> What you have not told us is how long does it take to complete the 50 mS
> task and the 500 mS task (worst case and average case)?
> 

I think the demand of the 50ms-tasks will be between 5 and 30ms, and
of the 500ms-ones it will be 40 to 80ms, depending on the data and
CPU capacity.

> The reason I ask is that 50 mS is on the boundary of Linux's
> responsiveness.  In a RTL paper I read it said that the responsiveness
> of Linux was in the 30 mSec to 50 mSec range, and that setting RTL tasks
> to execute at less than 50 mSec caused Linux tasks to be noticeably
> affected.  Setting RTL tasks in the uSec range like at around 100 uSec (
> if I remember (correctly ) caused Linux to freeze 100 percent.  
> 

Hm, I might be able to increase this smaller period up to 100ms. (BTW,
has anyone had that problem with periods longer than ~850ms? I added
some a (long long) cast but it still does not work under the
rate-monotonic scheduler.)

> I agree fully with the 'priority inversion' problem caused by placing
> the networking at a low priority level in Linux while running RTL. 
> Networking should all be in RTL. As should all hardware device drivers.
> 
> Until then you can do the following to help time-critical apps:
> 
> - set the privilege for your linux TCP/IP process (your app) to
> superuser
> - read the scheduler function calls in sched.h
> - set linux for round robin scheduling
> - set your TCP/IP process to priority 99 in round robin.
> - set the round robin time slice to a value at least greater than your
> TCP/IP process message send time.
> 

Thanks, I will have this in mind when trying to get the most of it.

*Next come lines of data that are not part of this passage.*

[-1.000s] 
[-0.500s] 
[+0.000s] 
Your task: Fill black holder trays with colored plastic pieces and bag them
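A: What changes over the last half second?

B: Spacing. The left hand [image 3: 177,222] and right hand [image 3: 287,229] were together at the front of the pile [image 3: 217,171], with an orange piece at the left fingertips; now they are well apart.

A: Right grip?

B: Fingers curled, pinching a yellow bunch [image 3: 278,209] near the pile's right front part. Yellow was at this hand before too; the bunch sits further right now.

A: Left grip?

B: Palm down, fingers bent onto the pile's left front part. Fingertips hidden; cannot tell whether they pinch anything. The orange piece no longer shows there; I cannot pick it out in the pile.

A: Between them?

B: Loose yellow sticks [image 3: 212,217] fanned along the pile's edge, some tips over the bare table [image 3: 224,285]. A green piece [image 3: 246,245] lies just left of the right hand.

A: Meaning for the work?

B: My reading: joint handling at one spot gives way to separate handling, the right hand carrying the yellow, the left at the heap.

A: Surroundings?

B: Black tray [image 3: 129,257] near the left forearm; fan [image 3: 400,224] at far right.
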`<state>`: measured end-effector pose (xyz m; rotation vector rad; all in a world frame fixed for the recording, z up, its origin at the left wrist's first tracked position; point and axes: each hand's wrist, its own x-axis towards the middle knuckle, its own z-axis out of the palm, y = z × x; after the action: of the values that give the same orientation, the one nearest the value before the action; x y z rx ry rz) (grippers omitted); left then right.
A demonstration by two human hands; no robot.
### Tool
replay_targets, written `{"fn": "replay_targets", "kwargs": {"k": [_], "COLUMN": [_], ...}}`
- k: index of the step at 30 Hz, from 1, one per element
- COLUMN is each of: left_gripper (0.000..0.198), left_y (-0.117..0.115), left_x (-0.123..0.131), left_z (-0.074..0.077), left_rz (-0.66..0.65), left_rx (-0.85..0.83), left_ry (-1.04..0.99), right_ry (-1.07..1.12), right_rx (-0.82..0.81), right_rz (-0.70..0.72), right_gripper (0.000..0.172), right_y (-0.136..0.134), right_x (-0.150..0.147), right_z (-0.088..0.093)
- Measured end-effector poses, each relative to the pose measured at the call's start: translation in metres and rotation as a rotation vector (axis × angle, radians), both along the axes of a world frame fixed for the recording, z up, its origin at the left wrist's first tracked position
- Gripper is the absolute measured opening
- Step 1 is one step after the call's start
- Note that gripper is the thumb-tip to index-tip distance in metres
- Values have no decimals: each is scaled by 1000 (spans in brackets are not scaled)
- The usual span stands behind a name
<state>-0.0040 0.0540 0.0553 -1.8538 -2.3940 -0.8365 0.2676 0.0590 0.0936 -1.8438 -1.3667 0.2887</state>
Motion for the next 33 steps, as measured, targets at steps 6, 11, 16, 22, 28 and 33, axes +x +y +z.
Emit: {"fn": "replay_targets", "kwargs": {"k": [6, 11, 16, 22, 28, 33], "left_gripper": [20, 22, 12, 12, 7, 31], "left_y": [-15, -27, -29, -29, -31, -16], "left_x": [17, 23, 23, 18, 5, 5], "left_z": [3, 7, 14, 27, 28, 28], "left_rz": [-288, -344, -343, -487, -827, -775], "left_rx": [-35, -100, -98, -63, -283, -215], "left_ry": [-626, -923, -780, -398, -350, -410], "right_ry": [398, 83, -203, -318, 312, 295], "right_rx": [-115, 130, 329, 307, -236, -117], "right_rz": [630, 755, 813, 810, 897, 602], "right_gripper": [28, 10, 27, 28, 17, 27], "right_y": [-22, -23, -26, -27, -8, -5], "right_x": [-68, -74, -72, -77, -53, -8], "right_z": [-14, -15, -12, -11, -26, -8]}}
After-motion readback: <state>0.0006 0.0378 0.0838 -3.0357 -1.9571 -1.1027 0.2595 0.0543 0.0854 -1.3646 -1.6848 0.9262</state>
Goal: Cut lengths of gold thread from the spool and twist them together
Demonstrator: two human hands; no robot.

> You can also do the following:
> 
> Reduce the workload on normal Linux.  Shutdown any daemons, and other
> background tasks that are not absolutely essential. If you are sending
> JPEG then I suspect that you may be running X and some X apps.  If you
> can do with out X or some of the X apps try it. Also, even if you can't,
> try it anyway just to verify that this is the problem.  Test this
> hypothesis by running just the RTL and console mode Linux with no apps,
> daemons, or other background tasks running on both the sender and
> receiver.  If you have successfully ruled out network congestion and
> buffering, then I suspect the reason that it sometimes takes 16 secs to
> send your data is because some Linux tasks (maybe kernel level daemons)
> are intermittently becoming active and competing for resources.  If this
> is not the cause then at least by following the above procedure you can
> rule it out.
> 

I am not using JPEG nor X, but a raw image format for a specific
application. I think those 16 seconds might have to do with flushing
stdout for debugging purposes on a Solaris client. When I turned off
all debug info printing at the client end, the problem seemed to
disappear. (I underestimated this effect...)

> Also, the system command 'ptree' will list all of the processes
> currently running.
> 
> - Kal.
> 

Thanks for your help! I had to work on fixing some other bugs in the
application, but now I should be able to do more testing of these things.